Phase 1: Basic scraping and analysis
Tools Used:
- Python (requests, BeautifulSoup, pandas)
- Matplotlib for basic visualization
- Jupyter Notebook for development
- CSV files for data storage
Achievements:
- ✅ Basic result extraction
- ✅ Pass/fail ratio calculation
- ✅ Subject-wise performance analysis
- ✅ Simple student rankings
Phase 2: Architectural Improvements
graph LR
A[Raw HTML] --> B[Results Extraction]
B --> C[Data Cleaning]
C --> D[Data Visualization]
D --> E[Export to PDF]
New Technologies:
- Streamlit: Interactive web application
- ydata-profiling: Advanced data analysis
- Nivo Charts: Interactive visualizations
- PDF Export: Shareable reports
Key Learnings:
- Importance of separation of concerns
- Need for interactive interfaces
- Value of exportable analytics
Streamlit Webapp UI:
Phase 3: Scalable Tech Stack
Requirements:
- Cross-platform deployment (Mobile + Desktop)
- Stable production performance
- Good integration with chosen backend
Final Stack Decision:
Phase 4: UI/UX Design
Before:
- Basic Streamlit interface
- Limited customization
- Poor mobile experience
After:
- Professional Figma designs
- Custom animations (Lottie + Rive)
- Mobile-first approach
- Consistent branding
Phase 5: Performance Optimization ⚡
Problem: CPU utilization reached ~70% daily due to heavy read operations
Investigation Results:
- Search Results was the most-used feature (Firebase Analytics insight) in the app.

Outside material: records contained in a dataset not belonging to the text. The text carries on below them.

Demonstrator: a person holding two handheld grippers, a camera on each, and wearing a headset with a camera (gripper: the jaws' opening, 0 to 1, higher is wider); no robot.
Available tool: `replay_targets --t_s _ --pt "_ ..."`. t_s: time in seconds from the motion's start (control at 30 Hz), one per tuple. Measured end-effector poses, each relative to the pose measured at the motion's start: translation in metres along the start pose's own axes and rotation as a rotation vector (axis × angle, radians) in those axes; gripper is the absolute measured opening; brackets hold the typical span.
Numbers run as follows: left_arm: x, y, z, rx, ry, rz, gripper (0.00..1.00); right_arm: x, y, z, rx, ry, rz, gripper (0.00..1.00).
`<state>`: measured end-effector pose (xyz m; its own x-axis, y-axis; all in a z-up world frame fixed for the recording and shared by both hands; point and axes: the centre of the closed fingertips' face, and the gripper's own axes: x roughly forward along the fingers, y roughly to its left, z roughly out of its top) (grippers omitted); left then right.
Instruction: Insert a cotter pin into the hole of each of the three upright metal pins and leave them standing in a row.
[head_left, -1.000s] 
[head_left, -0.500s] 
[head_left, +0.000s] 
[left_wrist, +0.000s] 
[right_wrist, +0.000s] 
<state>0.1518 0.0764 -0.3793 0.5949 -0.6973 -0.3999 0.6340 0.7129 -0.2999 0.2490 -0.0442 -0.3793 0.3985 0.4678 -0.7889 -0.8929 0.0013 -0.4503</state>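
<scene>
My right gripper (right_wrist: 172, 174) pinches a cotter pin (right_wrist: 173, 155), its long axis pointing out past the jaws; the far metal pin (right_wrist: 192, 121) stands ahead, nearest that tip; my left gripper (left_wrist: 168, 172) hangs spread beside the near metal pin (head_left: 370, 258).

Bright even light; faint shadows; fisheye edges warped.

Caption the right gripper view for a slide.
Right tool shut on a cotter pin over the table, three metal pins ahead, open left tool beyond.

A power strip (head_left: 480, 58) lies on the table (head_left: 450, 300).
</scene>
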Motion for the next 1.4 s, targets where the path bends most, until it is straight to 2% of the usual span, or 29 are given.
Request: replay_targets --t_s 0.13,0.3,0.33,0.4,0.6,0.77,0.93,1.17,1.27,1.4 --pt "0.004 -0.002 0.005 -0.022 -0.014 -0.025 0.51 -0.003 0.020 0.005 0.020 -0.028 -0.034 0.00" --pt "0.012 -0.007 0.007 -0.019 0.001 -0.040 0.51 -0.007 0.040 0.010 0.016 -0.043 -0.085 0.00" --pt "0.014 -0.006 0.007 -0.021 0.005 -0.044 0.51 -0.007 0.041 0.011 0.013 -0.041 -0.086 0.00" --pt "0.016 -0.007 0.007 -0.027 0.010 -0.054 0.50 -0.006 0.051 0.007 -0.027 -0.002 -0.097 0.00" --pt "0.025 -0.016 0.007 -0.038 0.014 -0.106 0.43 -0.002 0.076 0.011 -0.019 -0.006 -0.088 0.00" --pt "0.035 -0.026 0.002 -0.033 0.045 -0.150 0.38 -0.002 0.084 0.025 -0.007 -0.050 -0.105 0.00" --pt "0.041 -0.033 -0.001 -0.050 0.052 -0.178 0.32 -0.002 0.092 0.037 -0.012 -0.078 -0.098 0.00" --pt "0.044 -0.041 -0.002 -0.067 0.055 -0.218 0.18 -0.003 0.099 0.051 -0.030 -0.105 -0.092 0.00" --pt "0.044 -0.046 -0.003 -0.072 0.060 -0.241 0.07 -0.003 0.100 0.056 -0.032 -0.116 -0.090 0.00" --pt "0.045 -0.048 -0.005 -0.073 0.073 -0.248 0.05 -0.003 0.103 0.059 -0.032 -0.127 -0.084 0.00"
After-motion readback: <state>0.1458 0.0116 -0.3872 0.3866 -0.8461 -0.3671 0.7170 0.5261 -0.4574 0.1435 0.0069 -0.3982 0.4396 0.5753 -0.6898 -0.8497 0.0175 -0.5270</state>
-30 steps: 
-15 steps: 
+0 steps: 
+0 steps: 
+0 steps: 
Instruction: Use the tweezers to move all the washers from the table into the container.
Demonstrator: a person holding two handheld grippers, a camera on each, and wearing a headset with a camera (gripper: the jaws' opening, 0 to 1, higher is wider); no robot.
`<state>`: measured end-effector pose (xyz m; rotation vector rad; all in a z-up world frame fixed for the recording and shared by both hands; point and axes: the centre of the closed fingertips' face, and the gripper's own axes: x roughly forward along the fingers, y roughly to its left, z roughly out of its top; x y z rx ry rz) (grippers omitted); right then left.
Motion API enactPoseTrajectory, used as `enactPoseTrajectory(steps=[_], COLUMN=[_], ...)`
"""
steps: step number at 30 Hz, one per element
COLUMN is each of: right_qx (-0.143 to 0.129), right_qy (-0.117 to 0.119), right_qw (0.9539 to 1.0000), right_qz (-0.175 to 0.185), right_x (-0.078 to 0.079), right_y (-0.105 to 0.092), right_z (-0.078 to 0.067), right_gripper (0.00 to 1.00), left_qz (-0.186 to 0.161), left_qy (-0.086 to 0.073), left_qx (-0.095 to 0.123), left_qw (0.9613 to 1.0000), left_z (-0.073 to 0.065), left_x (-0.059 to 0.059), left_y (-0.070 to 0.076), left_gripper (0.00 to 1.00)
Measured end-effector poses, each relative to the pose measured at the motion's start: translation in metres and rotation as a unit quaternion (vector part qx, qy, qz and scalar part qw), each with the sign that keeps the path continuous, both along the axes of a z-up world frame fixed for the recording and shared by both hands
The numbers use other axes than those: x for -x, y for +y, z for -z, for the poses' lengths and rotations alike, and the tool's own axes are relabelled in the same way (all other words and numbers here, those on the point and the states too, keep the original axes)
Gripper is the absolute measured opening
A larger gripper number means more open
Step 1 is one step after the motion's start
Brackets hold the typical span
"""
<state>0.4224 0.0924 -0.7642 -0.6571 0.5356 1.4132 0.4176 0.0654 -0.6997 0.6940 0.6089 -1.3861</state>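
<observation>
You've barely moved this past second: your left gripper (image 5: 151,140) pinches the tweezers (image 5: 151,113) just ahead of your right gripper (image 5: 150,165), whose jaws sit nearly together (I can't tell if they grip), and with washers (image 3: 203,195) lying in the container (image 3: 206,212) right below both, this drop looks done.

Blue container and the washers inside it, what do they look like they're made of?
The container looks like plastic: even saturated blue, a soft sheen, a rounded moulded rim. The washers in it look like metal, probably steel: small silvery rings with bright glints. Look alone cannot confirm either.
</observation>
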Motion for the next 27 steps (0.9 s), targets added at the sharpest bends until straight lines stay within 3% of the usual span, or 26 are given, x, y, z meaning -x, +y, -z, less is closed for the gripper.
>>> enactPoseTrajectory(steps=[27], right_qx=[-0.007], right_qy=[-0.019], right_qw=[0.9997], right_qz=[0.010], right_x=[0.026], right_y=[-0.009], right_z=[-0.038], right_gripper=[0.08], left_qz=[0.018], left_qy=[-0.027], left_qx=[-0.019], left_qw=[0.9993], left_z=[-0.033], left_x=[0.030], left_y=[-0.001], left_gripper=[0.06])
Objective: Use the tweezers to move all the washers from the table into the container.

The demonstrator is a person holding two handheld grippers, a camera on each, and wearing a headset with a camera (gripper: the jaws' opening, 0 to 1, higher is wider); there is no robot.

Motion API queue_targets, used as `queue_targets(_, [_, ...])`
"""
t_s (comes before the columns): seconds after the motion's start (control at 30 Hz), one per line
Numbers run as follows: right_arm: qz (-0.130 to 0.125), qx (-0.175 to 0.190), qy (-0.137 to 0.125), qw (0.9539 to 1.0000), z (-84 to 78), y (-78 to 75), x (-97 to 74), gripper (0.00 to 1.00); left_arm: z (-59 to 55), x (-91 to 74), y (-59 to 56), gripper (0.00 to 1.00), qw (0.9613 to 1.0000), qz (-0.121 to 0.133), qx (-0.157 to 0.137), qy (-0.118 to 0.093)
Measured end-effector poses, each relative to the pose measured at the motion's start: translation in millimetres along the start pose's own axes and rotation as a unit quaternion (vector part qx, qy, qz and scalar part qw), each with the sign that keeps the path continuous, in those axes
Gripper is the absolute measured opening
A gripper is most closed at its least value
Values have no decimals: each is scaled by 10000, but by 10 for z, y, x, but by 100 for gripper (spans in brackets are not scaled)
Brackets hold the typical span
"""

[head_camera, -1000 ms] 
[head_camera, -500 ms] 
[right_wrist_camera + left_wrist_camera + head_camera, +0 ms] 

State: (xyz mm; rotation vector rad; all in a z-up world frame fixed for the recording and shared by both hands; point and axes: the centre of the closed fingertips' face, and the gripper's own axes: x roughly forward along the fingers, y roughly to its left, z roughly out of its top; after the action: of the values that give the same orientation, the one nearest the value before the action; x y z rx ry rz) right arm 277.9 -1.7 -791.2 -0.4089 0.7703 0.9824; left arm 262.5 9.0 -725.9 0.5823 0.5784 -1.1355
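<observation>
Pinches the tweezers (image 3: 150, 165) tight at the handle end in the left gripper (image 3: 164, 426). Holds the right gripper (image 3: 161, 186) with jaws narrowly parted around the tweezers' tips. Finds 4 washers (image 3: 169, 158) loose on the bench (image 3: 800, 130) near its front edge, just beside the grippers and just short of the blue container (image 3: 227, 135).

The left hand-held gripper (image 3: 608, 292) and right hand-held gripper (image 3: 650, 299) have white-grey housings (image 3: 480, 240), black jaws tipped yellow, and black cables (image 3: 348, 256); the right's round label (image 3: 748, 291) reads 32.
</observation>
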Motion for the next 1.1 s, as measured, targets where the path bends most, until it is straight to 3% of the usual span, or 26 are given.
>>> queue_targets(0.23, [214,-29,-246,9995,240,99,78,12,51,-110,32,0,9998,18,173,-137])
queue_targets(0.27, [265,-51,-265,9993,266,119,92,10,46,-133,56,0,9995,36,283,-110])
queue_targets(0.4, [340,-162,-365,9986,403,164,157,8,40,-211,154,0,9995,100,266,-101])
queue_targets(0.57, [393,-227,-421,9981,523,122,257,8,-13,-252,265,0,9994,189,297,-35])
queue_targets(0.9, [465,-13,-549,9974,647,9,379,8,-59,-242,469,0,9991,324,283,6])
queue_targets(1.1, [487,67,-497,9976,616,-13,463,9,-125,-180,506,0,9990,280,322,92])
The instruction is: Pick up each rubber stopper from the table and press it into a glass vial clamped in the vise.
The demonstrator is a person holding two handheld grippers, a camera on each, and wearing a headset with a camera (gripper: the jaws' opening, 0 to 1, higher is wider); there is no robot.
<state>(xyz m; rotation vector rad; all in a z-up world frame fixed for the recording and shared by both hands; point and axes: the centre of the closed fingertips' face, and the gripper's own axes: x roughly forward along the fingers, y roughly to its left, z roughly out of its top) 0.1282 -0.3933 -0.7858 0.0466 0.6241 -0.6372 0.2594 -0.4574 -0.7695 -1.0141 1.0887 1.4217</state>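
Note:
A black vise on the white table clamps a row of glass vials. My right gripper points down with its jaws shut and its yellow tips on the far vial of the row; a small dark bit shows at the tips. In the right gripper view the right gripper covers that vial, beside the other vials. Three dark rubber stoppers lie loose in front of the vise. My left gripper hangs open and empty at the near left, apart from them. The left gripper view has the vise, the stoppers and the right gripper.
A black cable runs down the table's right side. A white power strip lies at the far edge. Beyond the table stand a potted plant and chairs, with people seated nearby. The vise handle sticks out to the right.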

- Heavy database I/O was causing bottlenecks
Solution Architecture
graph LR
A[User Request] --> B{Redis Cache}
B -->|Hit| C[Fast Response]
B -->|Miss| D[Database Query]
D --> E[Update Cache]
E --> C
Implementation:
- Redis Integration: Upstash serverless Redis
- Supabase Edge Functions: Custom caching logic
- Prewarming Strategy: Populate cache proactively
Results:
- 📊 Disk I/O: 90% → 1% reduction
- ⚡ Response Time: Significantly improved
- 🎯 User Experience: Seamless and fast
Phase 6: Pipeline Automation
Challenge: Manual pipeline execution was error-prone and time-consuming
Solutions Evaluated:
Apache Airflow
- DAG-based workflow definition
- Sequential task execution
- Pros: Mature, well-documented
- Cons: Complex setup, heavy resource usage
Kestra
- YAML-based workflow definition
- Sequential API call to execute pipeline
- Pros: YAML configuration, better UI
- Cons: Newer technology, smaller community
Final Choice: Both tools were implemented, with Kestra preferred for its superior UI and YAML-based configuration.
Performance Improvements Over Time
Metric | Phase 1 | Phase 2 | Phase 6 | Improvement |
---|---|---|---|---|
Processing Time | 1+ hour | 1+ hour | 9 minutes | 85% faster |
Result Extraction | Manual | 1 hour | 5 minutes | 92% faster |
Concurrent Users | 1 | ~10 | 200+ | 200% increase |
Platform Support | 1 (Jupyter) | 1 (Web) | 3 (Mobile/Desktop/Web) | 300% increase |
This evolution demonstrates how thoughtful technology choices and iterative development can transform a simple concept into a robust, scalable platform serving thousands of users.